Hello HN,
I’m a solo developer building tools for real estate workflows. I built OfferGridAI after watching listing agents repeatedly struggle with the same problem during hot markets.
When a property gets multiple offers, each offer usually comes in as a 10–20 page PDF. Under tight time pressure, agents have to manually dig through each document and rebuild a spreadsheet to compare things like price, net to seller, contingencies, financing, closing timeline, escalation clauses, etc. It’s not conceptually hard, but it’s stressful, time-consuming, and easy to miss details buried deep in the PDFs.
I wanted a way to make that moment less chaotic.
The idea:
Upload multiple offer PDFs → extract the key terms → generate a clean, side-by-side comparison grid that’s easy to walk through with a seller.
Instead of just dumping text, the tool normalizes the information into comparable fields (price vs net, contingencies, financing strength, days to close) and adds a short summary highlighting tradeoffs (e.g. highest price vs highest certainty to close).
What it focuses on:
Structured extraction of common purchase-agreement terms
Normalizing offers so sellers can compare apples to apples
Surfacing risk factors (financing type, contingencies, timeline)
Producing a seller-ready grid rather than raw AI output
What it intentionally does not do:
Make decisions for agents or sellers
Replace professional judgment
Integrate with MLS or transaction management systems (at least for now)
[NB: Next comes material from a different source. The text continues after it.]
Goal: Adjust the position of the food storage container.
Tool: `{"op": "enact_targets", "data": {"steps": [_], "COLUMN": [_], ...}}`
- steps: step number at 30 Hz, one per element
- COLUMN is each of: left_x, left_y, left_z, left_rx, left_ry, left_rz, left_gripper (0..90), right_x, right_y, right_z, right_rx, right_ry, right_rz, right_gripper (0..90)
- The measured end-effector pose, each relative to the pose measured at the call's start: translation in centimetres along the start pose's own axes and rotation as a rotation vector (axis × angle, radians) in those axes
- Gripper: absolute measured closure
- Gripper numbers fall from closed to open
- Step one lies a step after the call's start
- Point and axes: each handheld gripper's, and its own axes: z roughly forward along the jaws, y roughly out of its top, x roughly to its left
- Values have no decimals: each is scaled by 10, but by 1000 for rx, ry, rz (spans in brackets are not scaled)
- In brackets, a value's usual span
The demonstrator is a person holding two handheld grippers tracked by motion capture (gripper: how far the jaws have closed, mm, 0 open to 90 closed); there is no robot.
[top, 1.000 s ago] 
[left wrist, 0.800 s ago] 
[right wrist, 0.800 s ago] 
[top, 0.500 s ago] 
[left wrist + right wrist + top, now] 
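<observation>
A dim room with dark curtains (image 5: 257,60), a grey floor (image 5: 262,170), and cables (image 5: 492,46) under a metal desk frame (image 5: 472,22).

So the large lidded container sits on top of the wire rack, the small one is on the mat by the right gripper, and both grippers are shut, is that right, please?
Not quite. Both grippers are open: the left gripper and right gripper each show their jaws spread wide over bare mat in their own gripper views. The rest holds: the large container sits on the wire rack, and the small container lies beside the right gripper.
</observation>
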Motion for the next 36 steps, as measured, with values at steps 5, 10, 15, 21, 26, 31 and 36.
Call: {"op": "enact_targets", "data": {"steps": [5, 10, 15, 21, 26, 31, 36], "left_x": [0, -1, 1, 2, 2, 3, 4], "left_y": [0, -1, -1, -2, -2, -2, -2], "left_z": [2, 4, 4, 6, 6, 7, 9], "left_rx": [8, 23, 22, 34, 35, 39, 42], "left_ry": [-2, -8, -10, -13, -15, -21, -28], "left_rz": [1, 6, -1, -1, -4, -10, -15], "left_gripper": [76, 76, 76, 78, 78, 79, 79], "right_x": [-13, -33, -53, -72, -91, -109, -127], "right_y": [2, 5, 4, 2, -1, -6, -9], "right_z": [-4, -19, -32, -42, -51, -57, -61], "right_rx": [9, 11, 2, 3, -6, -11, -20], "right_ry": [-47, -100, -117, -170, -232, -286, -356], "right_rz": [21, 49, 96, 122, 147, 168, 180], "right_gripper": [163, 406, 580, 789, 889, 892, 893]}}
The goal is to be a fast decision-support tool for a very specific, high-pressure moment.
I’m early and still refining the scope, especially around:
Which fields matter most in practice
How to communicate “risk” without over-claiming
How tolerant users are of “best effort” extraction vs perfection
I’d love feedback from anyone who’s worked with complex PDFs, document comparison, or decision-support tools under time pressure, or from anyone who’s built vertical SaaS in heavily regulated industries.
Happy to answer questions and learn from the community.